What the task requires: For the copy, please give all of the data again exactly and leave the pictures out.

┄┄┄┄┄┄

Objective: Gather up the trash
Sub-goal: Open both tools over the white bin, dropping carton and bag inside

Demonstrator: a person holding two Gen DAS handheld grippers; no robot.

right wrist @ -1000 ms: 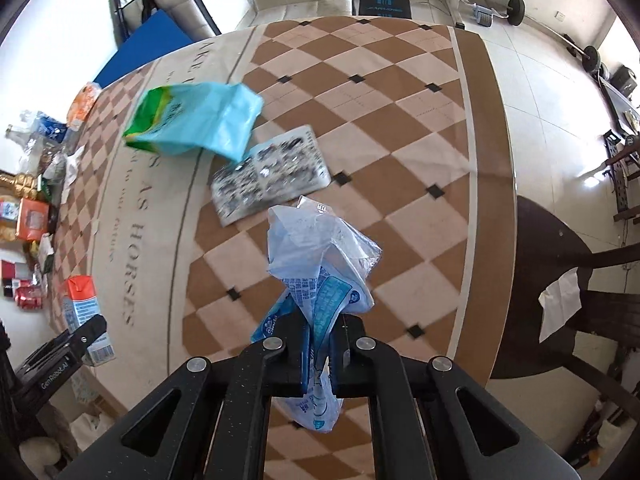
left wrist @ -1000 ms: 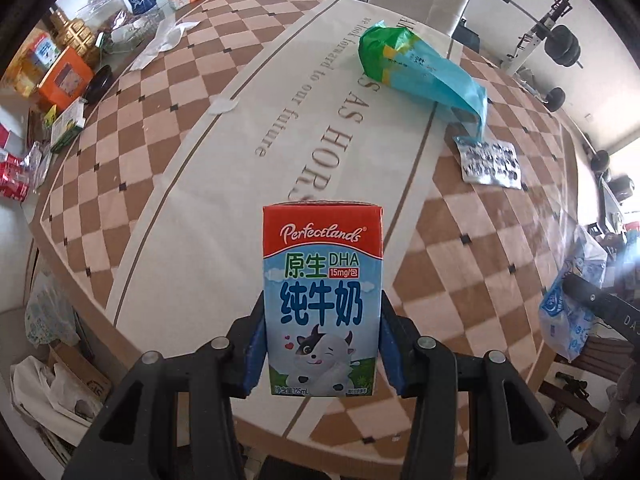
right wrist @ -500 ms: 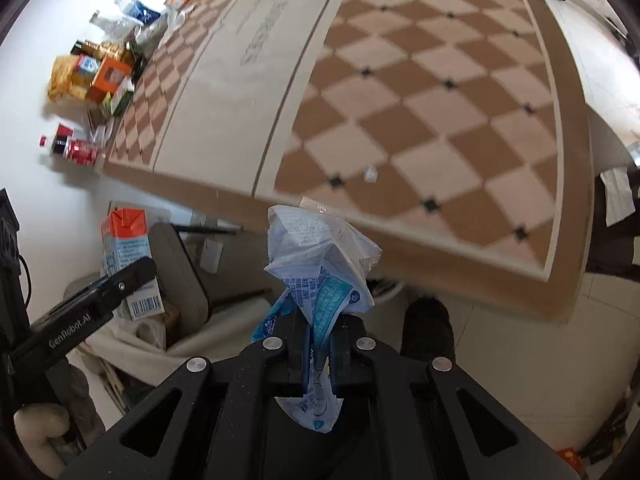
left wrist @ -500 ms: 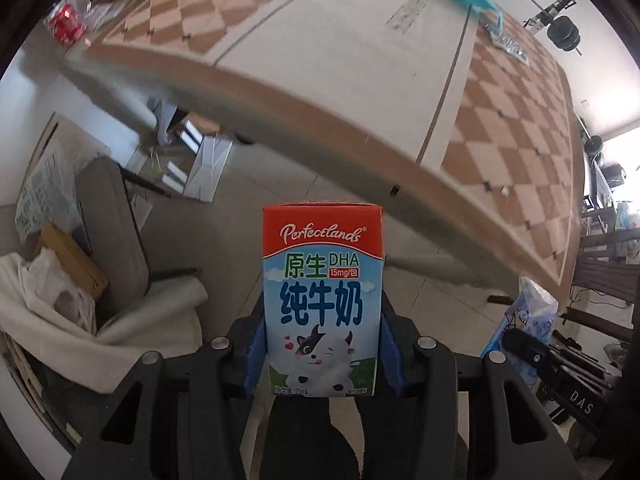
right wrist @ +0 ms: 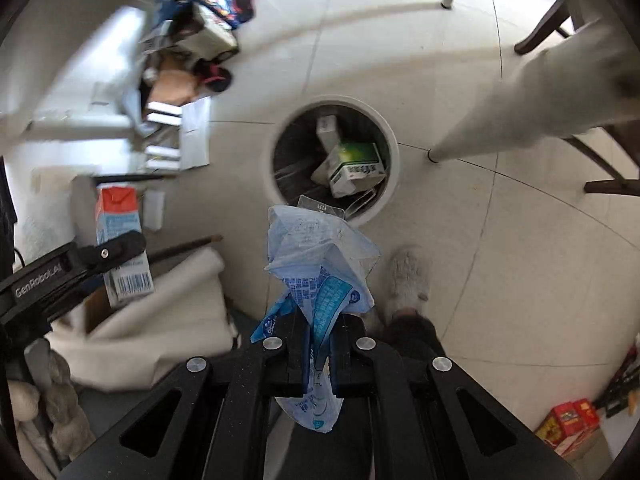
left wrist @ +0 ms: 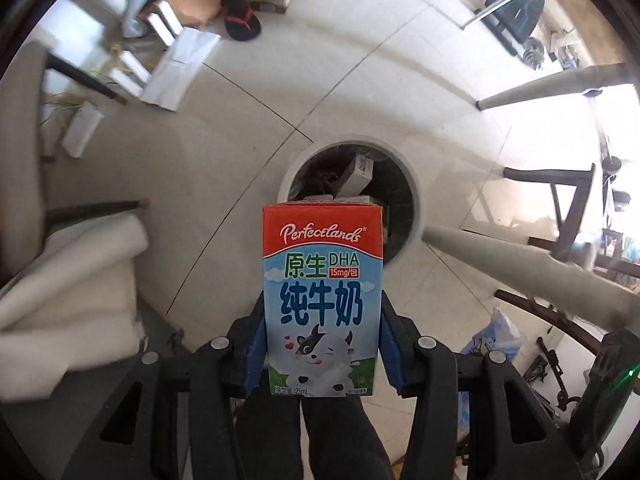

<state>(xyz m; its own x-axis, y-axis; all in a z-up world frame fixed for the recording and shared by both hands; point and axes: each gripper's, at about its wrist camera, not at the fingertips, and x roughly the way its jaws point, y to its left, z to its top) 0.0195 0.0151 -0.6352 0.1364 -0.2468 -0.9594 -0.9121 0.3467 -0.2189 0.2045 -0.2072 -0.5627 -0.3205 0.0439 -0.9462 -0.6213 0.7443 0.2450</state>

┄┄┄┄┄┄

Answer section:
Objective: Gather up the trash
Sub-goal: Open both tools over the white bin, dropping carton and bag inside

Demonstrator: a person holding two Gen DAS handheld grippers; no robot.

right wrist @ -1000 ms: 
left wrist @ -1000 ms: 
right wrist @ -500 ms: 
left wrist @ -500 ms: 
right wrist @ +0 ms: 
left wrist @ +0 ms: 

<state>(xyz m; its own x-axis, y-axis; all in a z-up world frame fixed for the recording and shared by both hands; point and axes: each gripper's, at about its wrist camera, not at the fingertips, and x roughly the way its jaws point, y to its left, z to its top) 0.0195 0.0151 -0.6352 0.1364 -0.2468 -0.9594 -0.9121 0.3467 -0.2189 0.2045 -0.2072 -0.5627 -0.3205 0.0439 -0.9462 -0.6213 0.7443 0.2450</state>

This concludes the exercise.